Input data:
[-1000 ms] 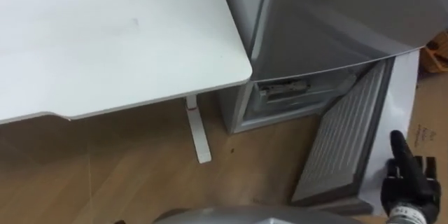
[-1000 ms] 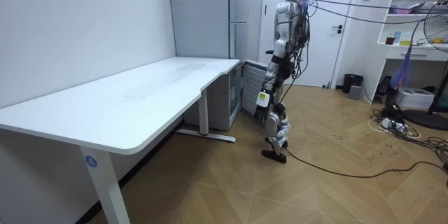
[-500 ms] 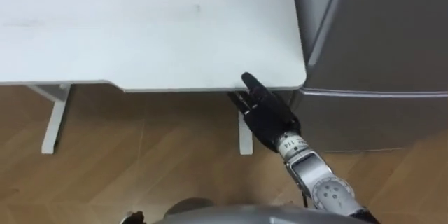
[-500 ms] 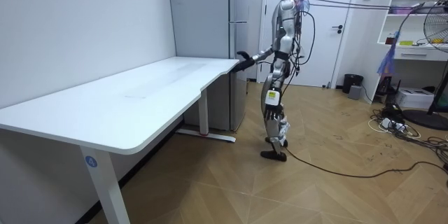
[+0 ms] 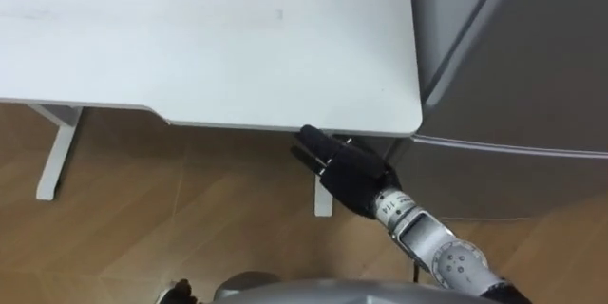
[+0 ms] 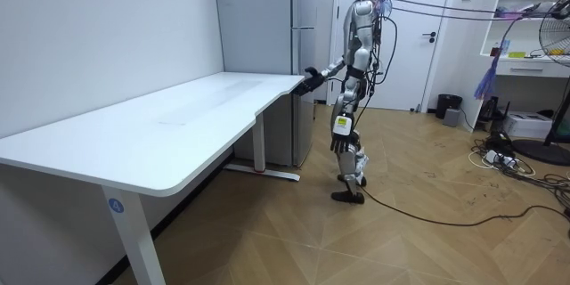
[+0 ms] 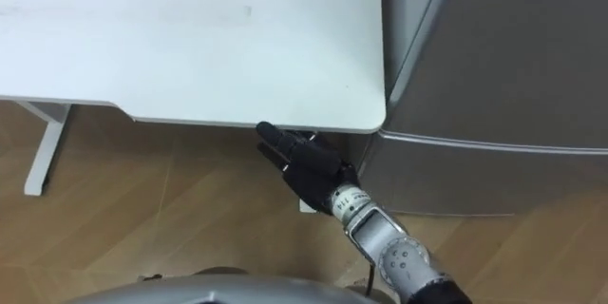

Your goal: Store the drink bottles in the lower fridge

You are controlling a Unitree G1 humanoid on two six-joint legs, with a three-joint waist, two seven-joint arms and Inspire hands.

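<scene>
You cannot tell if the right hand [image 5: 353, 177], fingers [image 5: 312, 145] straight and empty, touches the bench [image 5: 209, 47] corner; the grey fridge [image 5: 513, 76] at right is cut off, doors closed.

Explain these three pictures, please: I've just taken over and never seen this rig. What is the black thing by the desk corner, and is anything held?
It is a two-legged humanoid robot. Two pictures come from a stereo camera on its head, looking down; the third comes from a camera standing in the room. The black thing is its right hand, stretched out beside the corner of the white desk, fingers straight, holding nothing. Its left hand hangs by its thigh. Nothing lies on the desk top seen here. The grey fridge stands beside the desk; its lower door looks shut.
</scene>
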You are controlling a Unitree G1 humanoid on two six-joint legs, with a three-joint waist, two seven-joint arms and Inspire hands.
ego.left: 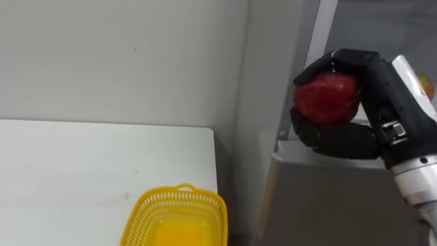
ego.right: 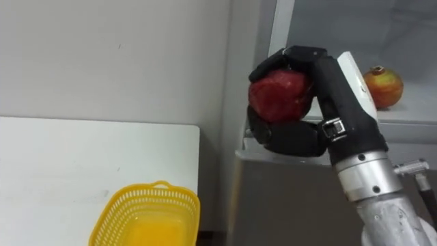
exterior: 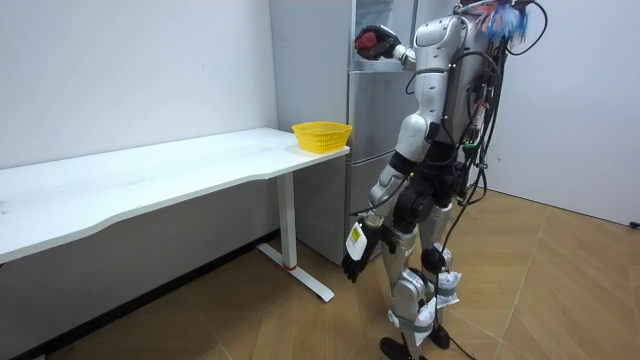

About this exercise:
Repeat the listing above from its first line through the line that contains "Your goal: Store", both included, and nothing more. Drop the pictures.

Your solution:
[-1000 ms] 
[-1000 ms] 
[-500 ms] 
[-500 ms] 
[+0 ms] 
[+0 ms] 
[+0 ms] 

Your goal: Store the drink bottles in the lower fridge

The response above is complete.